The Howard Hughes Medical Institute has named its new class of investigators, the Chevy Chase-based medical research nonprofit announced Tuesday.
Out of 1,070 applicants, the institute chose 56 scientists from across the country: 42 men and 14 women.
The program, which has been around since the 1980s, fundamentally changed its application process for the first time, allowing applicants from over 200 institutions to self-nominate. Previously, applicants had to be nominated by a few select schools.
“We had heard some people complaining” about “political reasons why so-and-so wasn’t picked,” said Jack E. Dixon, vice president and chief scientific officer at HHMI.
This also meant more work for HHMI; applications jumped from 200 or 300 to over 1,000, Dixon said. Scientists from 31 institutions, including seven new ones, were
chosen.
But in the end, “diversity came out of the process,” as the openness of the competition “introduced us to people and fields that wouldn’t have been considered in the past … by institutions nominating them,” he noted.
Nontraditional biology fields such as bioengineering, computational science and chemical biology were also brought into the mix.
HHMI is also hoping the wider range of fields will lead to more discoveries. “It’s not uncommon that breakthroughs often occur at the intersection of two fields,” added Dixon.

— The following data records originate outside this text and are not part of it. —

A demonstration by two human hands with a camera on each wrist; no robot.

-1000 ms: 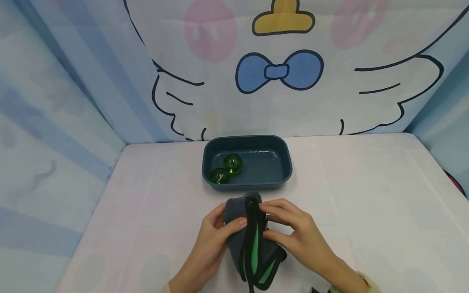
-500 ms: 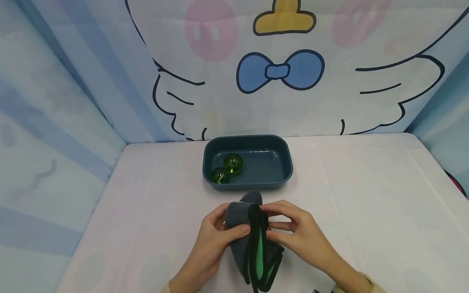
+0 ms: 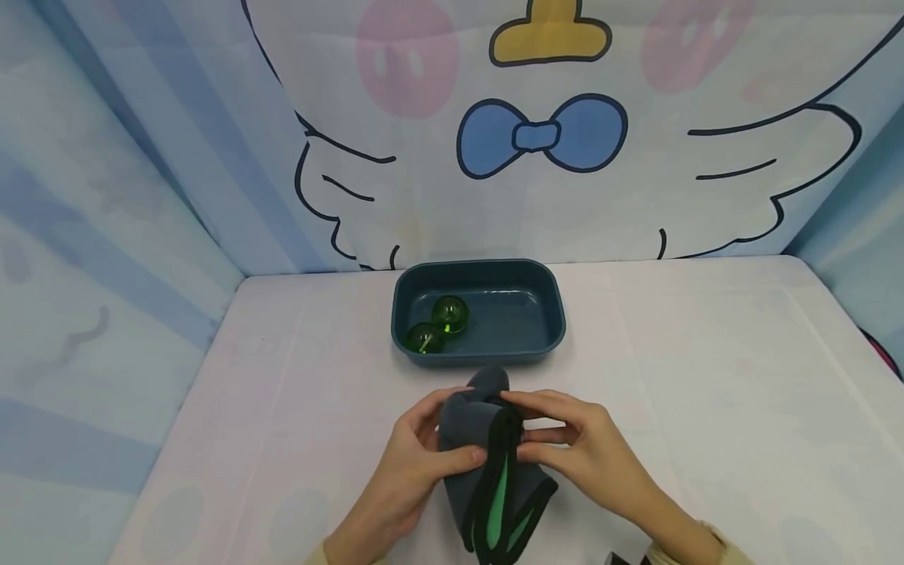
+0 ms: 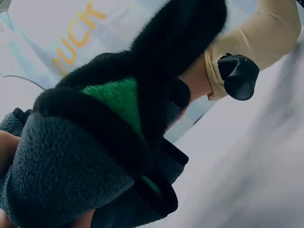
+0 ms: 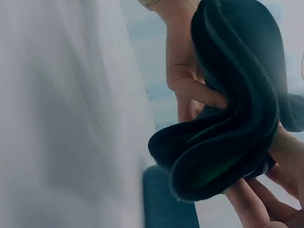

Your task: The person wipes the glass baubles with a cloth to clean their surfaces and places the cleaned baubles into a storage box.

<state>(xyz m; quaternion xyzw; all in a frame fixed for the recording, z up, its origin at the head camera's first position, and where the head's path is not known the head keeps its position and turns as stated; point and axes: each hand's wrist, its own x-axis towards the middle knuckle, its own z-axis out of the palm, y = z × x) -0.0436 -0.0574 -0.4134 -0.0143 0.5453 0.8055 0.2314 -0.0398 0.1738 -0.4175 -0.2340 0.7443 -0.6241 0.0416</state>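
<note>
Between both hands is a folded cleaning cloth (image 3: 464,424), dark grey outside, green inside, edged in black. My left hand (image 3: 417,463) grips its left side, thumb across the front near the black edge. From the right, my right hand (image 3: 575,439) pinches the folded layers by their edge, fingertips at the top. The left wrist view shows the cloth (image 4: 71,166) close up, with a green patch between black-edged folds. Seen from the right wrist, the cloth (image 5: 242,85) curves in stacked layers, fingers on both sides of it.
Just beyond the cloth, a dark blue-green rectangular tub (image 3: 487,360) stands on the pale tabletop (image 3: 706,392). Two green transparent balls lie at its left: one ball (image 3: 450,312) behind the other ball (image 3: 425,337). A printed curtain (image 3: 537,212) rises behind the table.
The cloth has shifted slightly right in both hands, and its folded top edge sits lower. More of the grey flap behind it shows. The tub and balls stay put.
</note>
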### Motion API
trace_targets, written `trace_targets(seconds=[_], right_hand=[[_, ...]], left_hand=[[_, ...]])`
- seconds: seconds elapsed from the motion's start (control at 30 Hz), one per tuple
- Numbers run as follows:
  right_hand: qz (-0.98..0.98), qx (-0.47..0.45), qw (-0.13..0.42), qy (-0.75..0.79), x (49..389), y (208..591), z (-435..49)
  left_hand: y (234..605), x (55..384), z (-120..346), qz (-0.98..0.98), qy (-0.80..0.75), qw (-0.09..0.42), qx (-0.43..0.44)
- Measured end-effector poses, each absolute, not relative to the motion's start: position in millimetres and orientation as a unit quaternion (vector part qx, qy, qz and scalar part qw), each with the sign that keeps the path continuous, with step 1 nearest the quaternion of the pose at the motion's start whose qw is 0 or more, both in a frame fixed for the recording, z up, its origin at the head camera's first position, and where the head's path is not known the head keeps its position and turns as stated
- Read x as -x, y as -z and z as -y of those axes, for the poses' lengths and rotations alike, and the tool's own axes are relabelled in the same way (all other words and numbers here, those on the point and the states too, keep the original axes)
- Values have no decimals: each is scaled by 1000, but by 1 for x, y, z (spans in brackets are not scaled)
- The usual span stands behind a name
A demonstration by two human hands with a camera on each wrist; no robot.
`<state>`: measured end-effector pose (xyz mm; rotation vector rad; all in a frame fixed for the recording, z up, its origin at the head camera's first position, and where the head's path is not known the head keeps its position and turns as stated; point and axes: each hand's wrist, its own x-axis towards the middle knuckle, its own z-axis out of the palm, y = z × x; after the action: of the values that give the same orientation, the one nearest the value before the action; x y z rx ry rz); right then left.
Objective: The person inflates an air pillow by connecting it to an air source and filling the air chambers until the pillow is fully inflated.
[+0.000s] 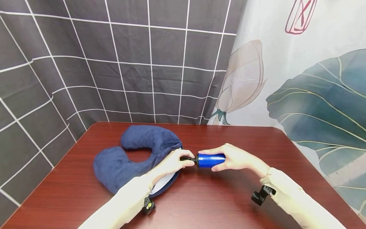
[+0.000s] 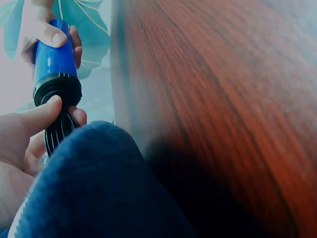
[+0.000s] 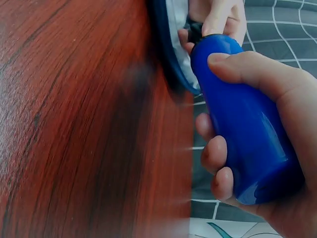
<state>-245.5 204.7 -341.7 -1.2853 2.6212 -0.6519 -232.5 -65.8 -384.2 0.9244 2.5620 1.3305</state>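
Note:
A blue cylinder with a black collar and a slim ribbed black end is held level above the table between both hands. My right hand wraps round the glossy blue body, its thumb lying along it in the right wrist view. The left hand pinches the black end between thumb and fingers, close to the collar. Beneath and beside that hand lies a navy U-shaped neck pillow, its cover open along the right edge, where white material shows.
The reddish-brown wooden table meets a dark grid-patterned curtain at the back. A pale curtain with flower and leaf prints hangs at right. Small black devices sit on both wrists.

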Motion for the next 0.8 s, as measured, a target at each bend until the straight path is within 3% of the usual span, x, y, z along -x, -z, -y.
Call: trace_targets(seconds=[0.33,0.8], right_hand=[[-881,423,72,199,242,338,-221],[-884,401,73,227,235,317,-294]], left_hand=[[384,232,65,-848,-437,55,-296],[379,234,68,-856,-431,41,-282]])
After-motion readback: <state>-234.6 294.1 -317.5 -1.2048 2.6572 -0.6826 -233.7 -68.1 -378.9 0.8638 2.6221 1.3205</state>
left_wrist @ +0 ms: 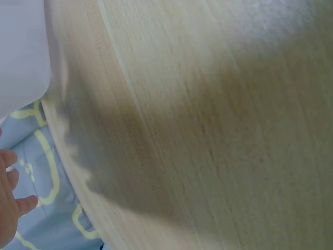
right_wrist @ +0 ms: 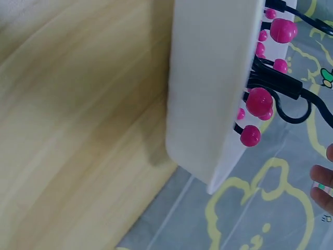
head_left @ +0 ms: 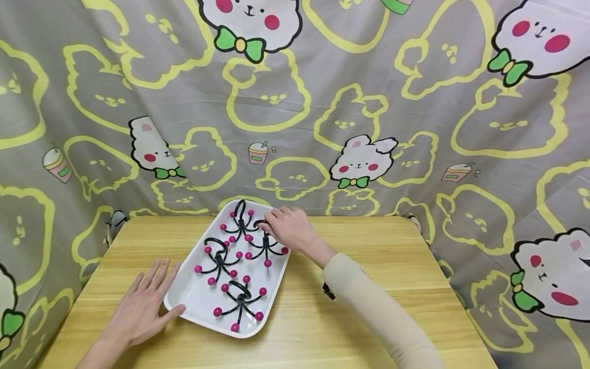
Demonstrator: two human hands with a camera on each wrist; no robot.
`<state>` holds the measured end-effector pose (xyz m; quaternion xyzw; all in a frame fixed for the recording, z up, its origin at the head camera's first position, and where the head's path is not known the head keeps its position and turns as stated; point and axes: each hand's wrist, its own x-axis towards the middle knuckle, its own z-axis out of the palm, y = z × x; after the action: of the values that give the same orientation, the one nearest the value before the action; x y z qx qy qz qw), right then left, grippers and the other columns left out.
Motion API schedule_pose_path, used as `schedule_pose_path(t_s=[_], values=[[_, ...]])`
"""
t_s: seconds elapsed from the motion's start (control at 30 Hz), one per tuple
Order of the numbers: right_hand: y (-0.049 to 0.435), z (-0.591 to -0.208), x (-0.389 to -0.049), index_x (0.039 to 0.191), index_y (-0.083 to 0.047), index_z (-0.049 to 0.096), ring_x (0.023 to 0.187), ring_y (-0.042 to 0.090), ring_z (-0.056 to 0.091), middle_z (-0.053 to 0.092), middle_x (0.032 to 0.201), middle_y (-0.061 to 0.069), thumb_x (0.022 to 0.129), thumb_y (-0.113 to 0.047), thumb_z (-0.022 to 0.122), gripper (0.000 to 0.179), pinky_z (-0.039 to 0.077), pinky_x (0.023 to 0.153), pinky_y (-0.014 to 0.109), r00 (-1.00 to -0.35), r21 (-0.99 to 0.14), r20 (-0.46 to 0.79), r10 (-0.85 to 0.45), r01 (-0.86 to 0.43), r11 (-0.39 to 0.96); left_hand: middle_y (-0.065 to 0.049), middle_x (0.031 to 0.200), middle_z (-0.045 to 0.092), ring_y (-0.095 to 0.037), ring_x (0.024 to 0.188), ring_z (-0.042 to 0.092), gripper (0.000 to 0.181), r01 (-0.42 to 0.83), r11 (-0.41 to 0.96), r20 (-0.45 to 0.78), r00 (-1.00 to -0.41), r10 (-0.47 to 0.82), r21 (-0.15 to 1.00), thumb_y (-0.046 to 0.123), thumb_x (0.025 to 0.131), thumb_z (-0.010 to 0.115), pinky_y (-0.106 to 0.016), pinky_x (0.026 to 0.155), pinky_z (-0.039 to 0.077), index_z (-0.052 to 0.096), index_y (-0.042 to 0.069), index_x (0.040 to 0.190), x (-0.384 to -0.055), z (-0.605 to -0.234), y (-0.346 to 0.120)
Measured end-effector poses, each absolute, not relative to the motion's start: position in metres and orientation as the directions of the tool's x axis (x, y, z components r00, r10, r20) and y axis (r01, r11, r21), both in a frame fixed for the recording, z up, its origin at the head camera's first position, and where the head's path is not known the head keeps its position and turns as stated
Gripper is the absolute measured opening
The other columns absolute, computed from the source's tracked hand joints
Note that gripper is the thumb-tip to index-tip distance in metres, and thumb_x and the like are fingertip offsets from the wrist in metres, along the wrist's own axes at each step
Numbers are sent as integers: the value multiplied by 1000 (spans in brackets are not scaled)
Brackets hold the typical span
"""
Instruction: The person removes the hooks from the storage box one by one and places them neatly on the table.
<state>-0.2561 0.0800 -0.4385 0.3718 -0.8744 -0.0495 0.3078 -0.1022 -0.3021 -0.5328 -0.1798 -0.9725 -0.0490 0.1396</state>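
Note:
A white rectangular tray (head_left: 189,297) stands slantwise on the table, with several black head massagers in it, each with a looped handle and pink ball tips. My right hand (head_left: 292,230) reaches over the tray's far right side and pinches the handle of the far right head massager (head_left: 266,246). In the right wrist view, that side shows a massager (right_wrist: 281,83) above the rim and my fingertips (right_wrist: 322,179) at the edge. My left hand (head_left: 140,307) lies with fingers spread along the tray's left side, its thumb over the near left rim. The left wrist view shows only part of that hand (left_wrist: 10,198).
Other head massagers lie in the tray at the far left (head_left: 241,225), left middle (head_left: 218,260) and near end (head_left: 240,300). The wooden table (head_left: 369,246) extends around the tray. A grey patterned curtain (head_left: 295,143) hangs behind and at both sides.

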Motion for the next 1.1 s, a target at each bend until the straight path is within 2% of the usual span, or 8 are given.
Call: schedule_pose_path(t_s=[0.27,0.43,0.57,0.77,0.87,1.0,1.1], values=[[88,-420,-254,91,-20,68,78,16,75,72,81,-6,104,-50,62,33,62,67,31,-475,370,552,-685,-597,712,-26,165,42,-39,162,29,100,362,931,286,-898,334,48,69,89,66,-67,116,38,35,12,165,-102,-533,-302],[96,-408,-253,93,-19,66,83,18,76,76,89,-6,106,-48,59,32,61,67,31,-520,357,515,-681,-592,722,-26,165,42,-39,162,28,100,360,932,281,-900,333,47,69,89,65,-68,116,38,35,12,165,-102,-533,-302],[105,-397,-253,94,-19,65,82,18,73,74,88,-5,107,-47,57,31,60,68,31,-565,344,479,-671,-583,736,-26,165,42,-40,161,30,99,357,933,276,-902,331,47,70,89,65,-68,116,38,36,11,164,-102,-532,-302],[125,-386,-257,94,-18,65,80,18,73,71,85,-4,108,-45,57,32,62,67,33,-543,363,495,-679,-581,729,-25,165,43,-41,159,34,98,357,933,281,-901,330,50,70,89,66,-68,116,38,38,12,164,-102,-531,-302],[135,-382,-260,93,-17,65,80,20,74,71,84,-3,106,-45,60,32,63,69,34,-532,360,507,-678,-584,728,-25,165,43,-41,159,33,98,355,933,280,-902,328,52,69,90,66,-68,121,33,38,12,164,-101,-531,-301],[148,-380,-263,92,-15,67,80,21,74,73,86,-1,102,-44,67,30,64,71,36,-523,356,524,-672,-583,730,-25,167,40,-42,160,32,98,353,934,274,-905,326,55,68,91,66,-63,134,12,34,12,166,-101,-531,-302],[157,-380,-265,95,-15,69,82,22,77,76,89,0,100,-43,71,29,65,71,37,-518,357,532,-670,-580,732,-24,168,39,-41,160,32,99,353,934,271,-906,326,55,67,91,66,-66,132,16,32,13,166,-101,-531,-302]])
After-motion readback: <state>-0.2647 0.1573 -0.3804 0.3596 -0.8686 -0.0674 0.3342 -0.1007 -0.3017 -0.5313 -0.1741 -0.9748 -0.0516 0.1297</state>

To be eligible, scientists had to have between four and 10 years of experience as faculty members. HHMI has committed more than $600 million to this new class. The money will be used to pay the full salary and benefits of the investigators over five years. Funds are also used to hire people to help run their labs and purchase new equipment. With the addition of the new class, there are about 356 investigators total, which is about as large as the program has ever been, said Dixon.
There are also fewer strings attached to the funding than to monies from the National Institutes of Health, said Duojia Pan, Ph.D., of the Johns Hopkins University School of Medicine, the only recipient in the Washington-Baltimore region. “You have much more freedom in choosing a project,” Pan said, which allows scientists to work in a variety of areas. Pan, who has NIH funding for studying genetics and cell size in fruit flies, would like to branch out and study mice.
HHMI, which has a total endowment of over $18 billion, announces a new competition about every three years.